Der Roman besticht durch historische Detailkenntnisse des vorrevolutionären Deutschland und eine bilderreiche, kraftvolle Sprache. Am Donnerstag, 7. März, 19.30 Uhr, stellt Weinbörner sein Werk im Pfarrzentrum Sankt Martin in Rheinbach vor. Mit ihm sprach Hans-Peter Fuß.

Was hat Sie an Büchner mehr fasziniert: das politische oder das literarische Wirken?
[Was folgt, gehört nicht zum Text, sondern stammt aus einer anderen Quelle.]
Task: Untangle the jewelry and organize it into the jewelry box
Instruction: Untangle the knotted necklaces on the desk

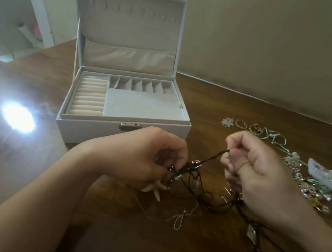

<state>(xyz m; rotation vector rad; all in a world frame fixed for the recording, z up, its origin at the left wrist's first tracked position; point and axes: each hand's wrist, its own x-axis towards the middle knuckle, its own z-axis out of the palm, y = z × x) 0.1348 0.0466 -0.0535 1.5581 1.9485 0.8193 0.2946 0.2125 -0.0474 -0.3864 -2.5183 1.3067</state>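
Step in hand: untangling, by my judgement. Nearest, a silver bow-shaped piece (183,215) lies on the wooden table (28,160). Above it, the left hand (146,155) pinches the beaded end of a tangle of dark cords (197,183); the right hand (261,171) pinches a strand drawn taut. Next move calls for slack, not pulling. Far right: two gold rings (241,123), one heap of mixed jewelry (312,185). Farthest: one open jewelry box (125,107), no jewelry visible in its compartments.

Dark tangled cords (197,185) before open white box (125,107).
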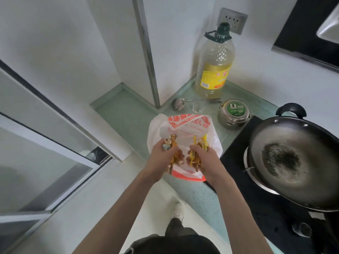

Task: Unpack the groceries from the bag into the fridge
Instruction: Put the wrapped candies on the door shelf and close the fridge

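Note:
A white plastic bag with red print lies open on the green counter. Over its mouth, my left hand grips a bunch of small wrapped snacks in brown and orange wrappers. My right hand grips another bunch of yellow wrapped snacks. Both bunches hang just above the bag. The fridge stands at the left, with a glass shelf showing and its door edge near my left arm.
A large oil bottle stands at the back by the wall. A round metal tin and a spoon lie behind the bag. A black wok sits on the stove at the right.

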A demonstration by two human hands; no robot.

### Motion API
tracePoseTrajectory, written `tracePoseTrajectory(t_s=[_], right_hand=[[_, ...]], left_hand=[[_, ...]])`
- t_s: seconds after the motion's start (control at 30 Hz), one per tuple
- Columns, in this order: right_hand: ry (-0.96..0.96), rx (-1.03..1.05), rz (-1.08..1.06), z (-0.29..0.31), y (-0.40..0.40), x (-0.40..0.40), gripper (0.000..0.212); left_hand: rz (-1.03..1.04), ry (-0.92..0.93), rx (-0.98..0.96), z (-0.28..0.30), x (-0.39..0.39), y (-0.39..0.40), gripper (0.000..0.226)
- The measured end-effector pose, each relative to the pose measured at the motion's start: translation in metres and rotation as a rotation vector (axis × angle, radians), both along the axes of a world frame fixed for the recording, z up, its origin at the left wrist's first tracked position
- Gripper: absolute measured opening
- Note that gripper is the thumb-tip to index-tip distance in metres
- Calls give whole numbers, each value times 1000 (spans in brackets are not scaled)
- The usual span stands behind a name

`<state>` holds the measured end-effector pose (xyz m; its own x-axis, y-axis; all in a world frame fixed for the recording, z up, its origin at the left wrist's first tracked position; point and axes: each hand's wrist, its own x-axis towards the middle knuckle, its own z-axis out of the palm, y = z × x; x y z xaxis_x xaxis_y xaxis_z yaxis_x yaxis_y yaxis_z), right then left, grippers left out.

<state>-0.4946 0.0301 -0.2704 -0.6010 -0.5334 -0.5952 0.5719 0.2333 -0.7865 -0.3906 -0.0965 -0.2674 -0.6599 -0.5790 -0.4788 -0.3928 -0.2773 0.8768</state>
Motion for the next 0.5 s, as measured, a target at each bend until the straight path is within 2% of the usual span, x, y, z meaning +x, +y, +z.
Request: tracePoseTrajectory(t_s=[0.2, 0.5], right_hand=[[189, -81, 67, 34, 11, 32, 20], [479, 32, 216, 82, 50, 78, 16]], left_hand=[[98, 117, -39, 39, 39, 30, 12], [271, 206, -118, 71, 115, 88, 11]])
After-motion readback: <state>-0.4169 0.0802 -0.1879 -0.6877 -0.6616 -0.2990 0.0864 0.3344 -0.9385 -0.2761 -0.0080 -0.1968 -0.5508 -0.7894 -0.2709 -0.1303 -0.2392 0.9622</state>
Udo Weinbörner: Weder noch. Fasziniert hat mich die Entdeckung Büchners als Mensch der Leidenschaften, zerrissen von der Liebe zur Pfarrerstochter Minna Jaeglé und seinem sozialen Verantwortungsgefühl, das ihn in einen existenzgefährdenden Kampf für die Menschenrechte trieb. Diese sehr moderne innere Zerrissenheit eröffnete ihm den sprachgewaltigen Blick auf die Verhältnisse seiner Zeit. In der großen von der Literaturgeschichte wie Politik verschmähten Liebesgeschichte liegt mein Schlüssel im Zugang zu einem Büchner aus Fleisch und Blut.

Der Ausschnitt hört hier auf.